GIC rates are lower than they were two years ago, but investors can still get non-redeemable GIC rates of 3% to 3.5%, depending on the issuer and term. That’s well above the current inflation rate, so it makes sense to have some GICs in the income portfolio.

The downside is that the interest earned is fixed for the life of the GIC and the interest may be lower when the GIC matures and the money needs to be reinvested. Plus, you need to tie up the money to get the best rates. This means that the invested capital is not available for emergencies.

Dividend stocks often pay dividends that provide higher yields than GICs. Furthermore, dividend increases will increase the return on the initial investment. Shares also offer greater flexibility as they can be sold at any time to access the savings.

However, share prices can fall below the purchase price and dividends are not 100% safe. Companies may have to reduce their payouts if they experience cash flow problems.
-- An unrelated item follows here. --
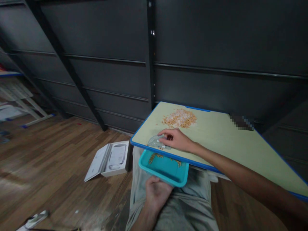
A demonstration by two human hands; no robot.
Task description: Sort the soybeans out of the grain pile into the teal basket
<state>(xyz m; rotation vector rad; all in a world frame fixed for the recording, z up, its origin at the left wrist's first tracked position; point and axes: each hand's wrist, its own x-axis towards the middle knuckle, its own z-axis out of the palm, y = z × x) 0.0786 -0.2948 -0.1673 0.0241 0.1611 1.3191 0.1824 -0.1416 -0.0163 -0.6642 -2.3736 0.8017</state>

That said, the TSX is home to many top dividend growth stocks that pay solid dividends that should be safe.

Enbridge

Enbridge (TSX:ENB), for example, has been increasing its dividend annually for more than 30 years.

The company is a leader in its sector and has the financial strength to grow through acquisitions and development projects. The current $35 billion capital program should deliver steady growth in distributable cash flow over the coming years to enable continued dividend increases. At the time of writing, ENB stock offers a dividend yield of 5.9%.

The bottom line

Investors can quite easily build a diversified portfolio of GICs and dividend growth stocks to generate an average return of at least 4% today. On a $109,000 TFSA, this would provide an annual tax-free income of $4,360, or about $363.33 per month.